The project’s title makes reference to Albert Camus’ L’Etranger, and the experience of outsiderness evoked in the existentialist novel. It also alludes to Georg Simmel’s idea of the ‘paradoxical stranger’: a potential wanderer, who is at once both near and far. Its modus operandi, however, was inspired by a travelogue written at the turn of the 20th century by Fesseha Giyorgis, an Abyssinian cultural figure widely regarded as the father of Tigrinya literature. About the Author’s Journey from Ethiopia to Italy and About the Impressions Made on Him by His Stay in That Country in Tigrinya chronicles Giyorgis’ travels from Massawa, on the Red Sea coast, to Italy, where he lived and worked for five years.

The text provides a rich counterpoint to the common contemporary narratives of migration and challenges the legacy of European colonialism against which these narratives continue to unfold. In The Stranger’s Notebook (Prologue), Petros considers the complexity of migratory movements within Africa and questions the privileging of certain narratives of migration over others. The works selected for the exhibition indeed challenge the lack of a critical framework available in conceptualising accounts of cross-border flowing within the African continent.

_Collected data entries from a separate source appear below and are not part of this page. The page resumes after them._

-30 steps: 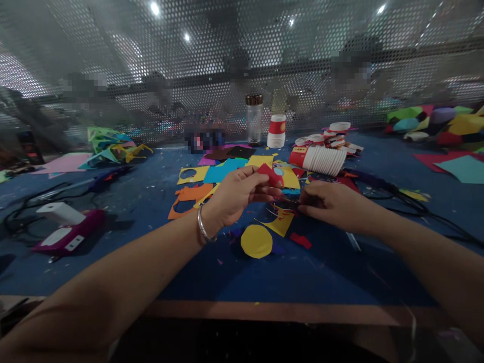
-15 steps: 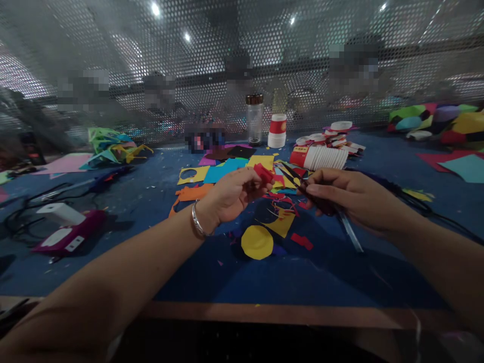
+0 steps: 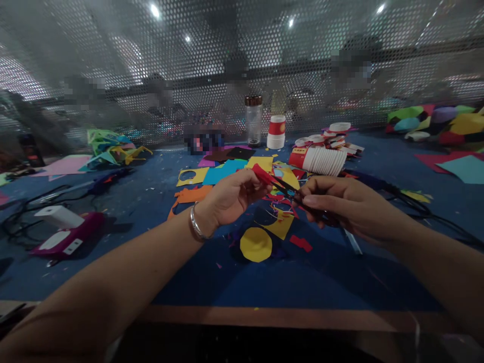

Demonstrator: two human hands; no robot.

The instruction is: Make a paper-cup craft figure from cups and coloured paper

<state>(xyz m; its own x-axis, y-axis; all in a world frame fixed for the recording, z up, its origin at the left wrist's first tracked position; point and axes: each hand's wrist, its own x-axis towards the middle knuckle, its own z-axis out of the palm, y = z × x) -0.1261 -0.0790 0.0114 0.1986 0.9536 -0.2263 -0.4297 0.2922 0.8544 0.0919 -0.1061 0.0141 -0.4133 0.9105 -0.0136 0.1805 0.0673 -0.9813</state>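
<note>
My left hand, with a silver bracelet at its wrist, pinches a small piece of red paper. Dark scissors are gripped in my right hand, their blades reaching to the red paper's right edge. A yellow paper disc lies on the blue table below my hands. Beside it are a yellow offcut and a red scrap. Thin paper strips lie under the scissors.
Coloured sheets, an orange one among them, lie behind my left hand. Farther back stand a glass bottle and stacked paper cups; more cups lie sideways. A purple power strip sits left, with cables around it.
The scissors have turned flatter, and their blades have moved down and left to the red paper. The red paper is tilted differently in my left hand.
</note>
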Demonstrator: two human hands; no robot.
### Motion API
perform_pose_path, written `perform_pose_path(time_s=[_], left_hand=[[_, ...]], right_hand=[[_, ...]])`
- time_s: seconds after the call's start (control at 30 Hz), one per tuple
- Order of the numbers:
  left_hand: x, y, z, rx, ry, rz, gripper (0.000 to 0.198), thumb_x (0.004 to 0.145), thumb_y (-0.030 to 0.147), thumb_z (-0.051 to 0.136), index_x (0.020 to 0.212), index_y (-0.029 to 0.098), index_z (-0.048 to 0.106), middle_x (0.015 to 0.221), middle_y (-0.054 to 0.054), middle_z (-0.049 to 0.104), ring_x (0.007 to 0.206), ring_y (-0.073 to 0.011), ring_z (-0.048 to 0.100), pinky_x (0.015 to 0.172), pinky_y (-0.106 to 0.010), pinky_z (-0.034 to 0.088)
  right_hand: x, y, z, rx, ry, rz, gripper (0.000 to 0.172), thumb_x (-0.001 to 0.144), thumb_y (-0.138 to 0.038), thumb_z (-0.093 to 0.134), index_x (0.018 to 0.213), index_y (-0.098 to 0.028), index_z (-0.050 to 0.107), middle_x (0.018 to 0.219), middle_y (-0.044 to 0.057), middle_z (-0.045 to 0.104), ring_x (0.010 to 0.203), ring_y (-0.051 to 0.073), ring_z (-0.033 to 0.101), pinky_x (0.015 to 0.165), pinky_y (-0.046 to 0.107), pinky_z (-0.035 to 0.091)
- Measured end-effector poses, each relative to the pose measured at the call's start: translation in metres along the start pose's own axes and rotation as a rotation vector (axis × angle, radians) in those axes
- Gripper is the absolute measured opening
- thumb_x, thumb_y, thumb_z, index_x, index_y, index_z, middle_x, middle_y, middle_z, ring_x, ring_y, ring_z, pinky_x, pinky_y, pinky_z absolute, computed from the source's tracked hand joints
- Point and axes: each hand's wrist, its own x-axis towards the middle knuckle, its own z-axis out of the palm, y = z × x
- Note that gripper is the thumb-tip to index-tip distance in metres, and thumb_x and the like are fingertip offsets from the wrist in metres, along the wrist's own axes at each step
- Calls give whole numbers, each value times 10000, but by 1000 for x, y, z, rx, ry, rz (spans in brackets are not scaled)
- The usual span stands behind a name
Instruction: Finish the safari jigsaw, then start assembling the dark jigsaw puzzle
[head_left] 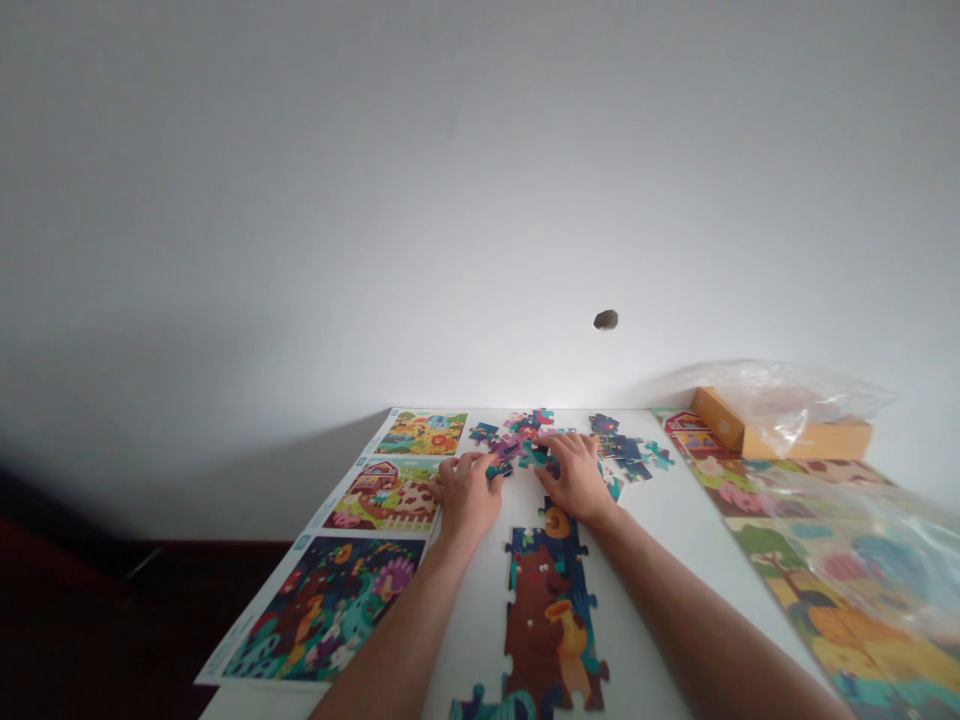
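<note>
- The left hand (pixel 466 494) and right hand (pixel 576 477) are apart, palms down, with only a narrow gap between them. Their fingertips rest on or just beside the loose jigsaw pieces (pixel 521 450), though whether either hand pinches a piece cannot be told.
- The pile of pieces lies in a jumble just ahead of and between the hands.
- A smaller scatter of blue and teal pieces (pixel 626 450) lies just right of the right hand.
- An assembled jigsaw section (pixel 551 620) showing a brown bear runs toward the person, between the forearms.
- Three printed picture sheets (pixel 322 608) lie in a column left of the left hand; their small edge labels are too small to read.
- A large illustrated puzzle poster (pixel 825 580) lies at the far right, partly under a clear plastic bag (pixel 795 400).
- An orange cardboard box (pixel 780 430) sits at the far right corner.
- The white table (pixel 645 590) stands against a plain white wall (pixel 450 200), which has a small dark mark (pixel 605 320).
</note>
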Motion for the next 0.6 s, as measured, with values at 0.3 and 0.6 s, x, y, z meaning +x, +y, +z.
perform_pose_path(time_s=[0.3,0.6], left_hand=[[-2,3,-6,24,20,-44,305,854,271,636,1141,304,734,1214,-100,642,1166,-352,501,951,-506,382],[-2,1,0,7,8,35,328,847,278,634,1152,337,739,1363,-45,626,1238,-369,456,998,-550,359]], right_hand=[[0,10,7,-198,94,315,274,860,-281,642,1129,-241,678,1122,102,707,1130,316,547,1088,560,187],[0,8,7,-108,-30,206,276,860,-349,676,1117,-251,693,1145,87,713,1132,301,582,1078,526,258]])
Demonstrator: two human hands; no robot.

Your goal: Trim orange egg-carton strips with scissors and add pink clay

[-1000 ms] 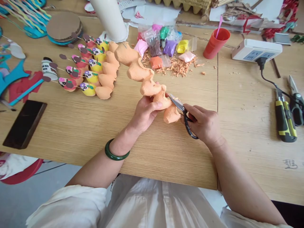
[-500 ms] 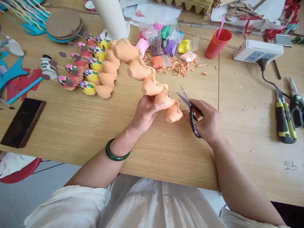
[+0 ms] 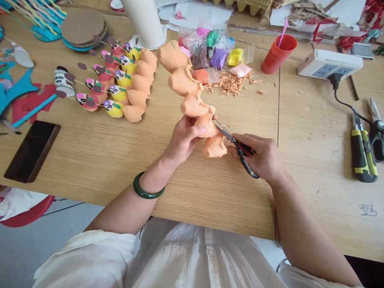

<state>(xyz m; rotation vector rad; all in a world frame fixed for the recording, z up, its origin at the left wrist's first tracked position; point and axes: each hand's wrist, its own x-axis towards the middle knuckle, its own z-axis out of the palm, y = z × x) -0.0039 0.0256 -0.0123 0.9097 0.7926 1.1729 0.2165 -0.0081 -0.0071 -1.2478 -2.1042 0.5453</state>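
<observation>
My left hand [image 3: 186, 140] grips a strip of orange egg-carton cups [image 3: 195, 105] near its lower end, thumb on top. The strip slants up and away to the left, and its right edge is ragged. In my right hand [image 3: 262, 154] is a pair of scissors [image 3: 238, 149] with black handles. Their blades lie at the strip's edge, beside the second cup from the near end; whether they bite into it I cannot tell. Orange shavings [image 3: 229, 83] lie in a heap beyond the strip.
Painted egg-carton figures [image 3: 118, 92] stand in rows at left, beside a phone [image 3: 32, 151]. Behind are bags of coloured clay [image 3: 218, 58], a red cup [image 3: 279, 54] and a white roll [image 3: 144, 24]. At right lie a power strip [image 3: 330, 66] and a yellow-black tool [image 3: 363, 154].
The scissors have moved left to the strip's edge, and their blades have come closer together. The strip has turned slightly in my left hand.
</observation>
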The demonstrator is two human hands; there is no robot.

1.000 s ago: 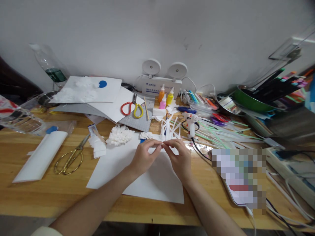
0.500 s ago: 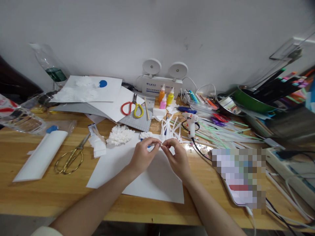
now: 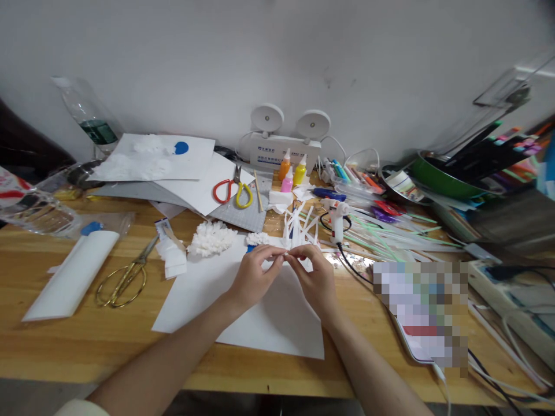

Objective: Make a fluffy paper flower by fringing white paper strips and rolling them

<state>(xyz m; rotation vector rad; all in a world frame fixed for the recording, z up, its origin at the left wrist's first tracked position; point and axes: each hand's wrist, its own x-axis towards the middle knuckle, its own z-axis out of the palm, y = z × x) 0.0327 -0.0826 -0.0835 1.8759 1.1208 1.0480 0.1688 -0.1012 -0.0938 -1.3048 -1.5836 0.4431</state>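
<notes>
Above a white sheet of paper (image 3: pixel 264 318), my left hand (image 3: pixel 255 274) and my right hand (image 3: pixel 314 274) meet fingertip to fingertip. Both are closed in a pinch on a small white piece (image 3: pixel 285 254), mostly hidden by the fingers and perhaps paper. Just beyond them lies a bunch of narrow white paper strips (image 3: pixel 299 222). Left of the strips is a small ruffled white cluster (image 3: pixel 258 238) with blue under it, partly behind my left hand. A larger ruffled white cluster (image 3: pixel 212 238) rests at the sheet's far left edge.
Gold-handled scissors (image 3: pixel 124 280) and a rolled white sheet (image 3: pixel 71 277) lie at left. Red-and-yellow-handled pliers (image 3: pixel 234 188) rest on a grey mat. A hot glue gun (image 3: pixel 336 219) stands right of the strips, its cord running toward a phone (image 3: pixel 416 341). Paint bottles (image 3: pixel 287 180) stand behind.
My hands stay joined over the sheet. The fingertips have shifted very slightly, with the right fingers drawn a bit closer over the white piece.
</notes>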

The pictorial elements, which oscillate between figuration and abstraction, combine the descriptive character of photography with theatrical possibilities of performative still life. The video and sound components gesture towards a more fractured aesthetic, anchored within multiple viewpoints.

The result is the artist’s proposition for an aesthetic and political language that points to the potentiality of mobile practices while offering disquieting, liberating possibilities to articulate the relationship between self and place.

Dawit L. Petros - The Stranger’s Notebook (Prologue) opens 20 May and runs until 25 June 2016 at Tiwani Contemporary.